大阪城の映像はゲーム上で見ているので、多分大丈夫だろう。
「把握した。竹中、申し訳ないんだけど俺に抱き着いてくれる?離れたら怖いから」
「……よくわからないけど、必要な事なんだね?」
「うん」
俺も竹中を落とさないように、しっかりと腕を回して抱きしめる。二人の足元には影が出来上がった。
「いざいかん!大阪城!」
言葉にすればあっという間だ。先ほど同様にドボンと闇に沈み、次の瞬間には大阪城前に無事に着地した。
「……これは」
「ここ大阪城であっているよね?」
「そうだね、ここは大阪城だ」
何が起きたかわからず驚いている竹中。俺も原理はよくわかんないから説明はできないや。でも陰に落ちるから多分闇属性用の何かじゃないかな?
「半兵衛様?いつお戻りになったのですか」
大阪城の方からハシビロコウに似た青年が走ってきた。
―――どこかで、会ったことがあるだろうか?
いや、知らないはずだ。
一瞬脳内に、何か思い出しかけた気がしたが気のせいのようだ。
「三成君、今しがた戻ってきたところだよ」
「秀吉様は…」
「まだ戻ってきていないんだ。和海……逆に、君の城へ戻ることもできるのかい?」
「大丈夫。場所さえわかれば移動できるみたいだ」
「貴様ぁ…半兵衛様に馴れ馴れしい!」
「彼はいいんだ、九州で同盟関係を結んだ和海だよ。
和海、彼は石田三成君。以後よろしくね」
「石田三成だ」
「あ、どうも。和海です、お世話になります」
俺が頭を下げると、すっと手を差し出された。握手という事だろうか?
そういうことするタイプには見えなかったんだけど。
差し出された手を握ると力づよつ捕まれ引き寄せられた。
「いいか、半兵衛様や秀吉様を裏切るような真似は決して許さない」
「……極力努力します」
「遵守しろ!できぬなら死ね!」
……こわい、このハシビロコウ怖い…。
「まぁまぁ。……すまない、秀吉をこちらに連れてきてもらえないかな?」
コクコク頷いて、俺は早々にこの場所から逃げ出した。いや、だって今すぐにも切り殺してきそうなんだもん。
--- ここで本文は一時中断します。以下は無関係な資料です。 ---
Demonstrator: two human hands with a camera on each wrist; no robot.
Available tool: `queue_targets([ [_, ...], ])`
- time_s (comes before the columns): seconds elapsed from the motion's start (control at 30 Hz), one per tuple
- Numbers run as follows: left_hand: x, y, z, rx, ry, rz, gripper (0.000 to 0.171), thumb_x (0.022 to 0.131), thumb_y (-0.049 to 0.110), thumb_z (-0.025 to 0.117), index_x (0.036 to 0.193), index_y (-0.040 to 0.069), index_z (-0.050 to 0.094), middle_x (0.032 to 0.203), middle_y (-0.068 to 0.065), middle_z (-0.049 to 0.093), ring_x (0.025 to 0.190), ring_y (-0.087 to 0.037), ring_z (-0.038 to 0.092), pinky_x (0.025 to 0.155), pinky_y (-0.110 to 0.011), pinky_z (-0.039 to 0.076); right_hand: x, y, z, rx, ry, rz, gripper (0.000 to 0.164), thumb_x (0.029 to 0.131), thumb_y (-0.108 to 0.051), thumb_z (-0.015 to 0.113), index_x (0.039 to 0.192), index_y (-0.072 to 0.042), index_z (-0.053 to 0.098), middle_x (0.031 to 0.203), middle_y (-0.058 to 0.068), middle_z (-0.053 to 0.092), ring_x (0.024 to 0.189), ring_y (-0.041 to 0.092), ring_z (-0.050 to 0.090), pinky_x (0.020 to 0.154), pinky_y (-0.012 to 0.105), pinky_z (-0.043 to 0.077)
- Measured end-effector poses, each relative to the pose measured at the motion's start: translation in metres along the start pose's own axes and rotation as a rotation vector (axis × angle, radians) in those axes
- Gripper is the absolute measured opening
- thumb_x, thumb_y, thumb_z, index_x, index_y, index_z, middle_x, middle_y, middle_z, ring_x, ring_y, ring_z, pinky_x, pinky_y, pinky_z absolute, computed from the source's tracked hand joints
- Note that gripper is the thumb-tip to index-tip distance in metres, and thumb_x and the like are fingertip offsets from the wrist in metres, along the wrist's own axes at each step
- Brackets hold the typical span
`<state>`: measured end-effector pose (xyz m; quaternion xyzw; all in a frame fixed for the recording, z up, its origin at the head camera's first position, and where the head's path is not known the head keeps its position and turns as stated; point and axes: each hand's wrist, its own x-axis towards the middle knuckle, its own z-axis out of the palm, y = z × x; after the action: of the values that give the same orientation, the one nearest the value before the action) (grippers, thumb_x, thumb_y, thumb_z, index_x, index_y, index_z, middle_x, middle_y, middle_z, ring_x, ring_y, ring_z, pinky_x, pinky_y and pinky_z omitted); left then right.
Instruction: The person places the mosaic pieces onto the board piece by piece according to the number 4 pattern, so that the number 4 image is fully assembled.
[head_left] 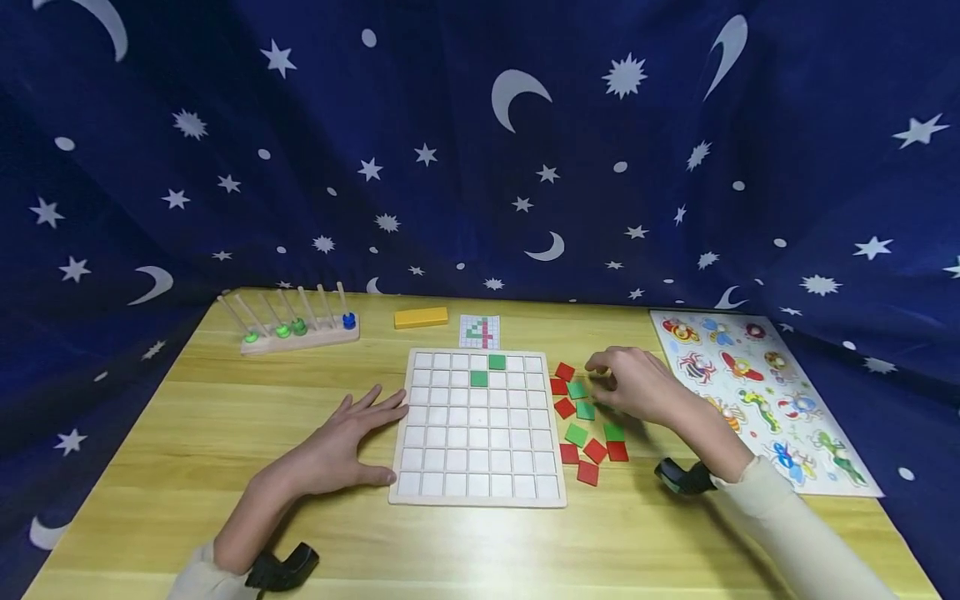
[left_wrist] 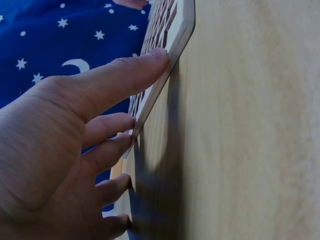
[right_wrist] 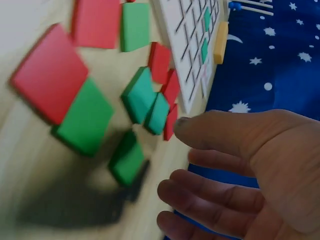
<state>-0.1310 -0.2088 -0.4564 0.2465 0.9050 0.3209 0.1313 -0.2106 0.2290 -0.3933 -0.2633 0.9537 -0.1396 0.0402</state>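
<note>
A white gridded board (head_left: 477, 501) lies on the wooden table, with two green tiles (head_left: 479, 378) in squares near its top. My left hand (head_left: 333, 442) is spread along the board's left side, thumb and fingertips at the edge; the left wrist view shows the thumb (left_wrist: 127, 75) against the rim. Right of the board, my right hand (head_left: 637, 383) hovers with loosely bent fingers over loose red tiles (head_left: 565, 408) and green tiles (head_left: 577, 434). In the right wrist view the thumb and fingers are apart with nothing between them, and a green tile (right_wrist: 126, 160) lies below.
Behind the board are a small pattern card (head_left: 468, 332) with green and red squares and a yellow block (head_left: 421, 317). A peg stand (head_left: 330, 335) with green and blue beads is at the back left. An insect puzzle board (head_left: 761, 433) lies at the right.
</note>
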Motion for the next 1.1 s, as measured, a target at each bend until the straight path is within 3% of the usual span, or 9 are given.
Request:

ザビー城へ戻り、部屋で仕事をしてた豊臣に声をかける。
先ほど竹中を大阪城に送り届けたので、今度は豊臣を送ると話したが信じてもらえなかった。
「本当だって、今大阪いって帰ってきたんだってば!」
「そのようなことが出来るはずないだろう」
「できるんだってば。よし、こうなったら実力行使だ」
豊臣の足にしがみ付いて俺は同じように足元の影に飛び込んだ。
竹中に比べると重いからなのか、大阪城への落下速度は比ではなくかなりの勢いで、俺の足が折れるんじゃないかと痛みで震えた。
「秀吉様!」
殺気だっていたハシビロコウはなんだかすごくご機嫌になっていた。
「…それじゃあ俺帰ります。なんかあったら、竹中電話して」
「ああ、君も気を付けて」
……姉川の準備もしなきゃいけないのに、疲れた。
やっぱり出発日、1日ぐらいずらしちゃダメかな……。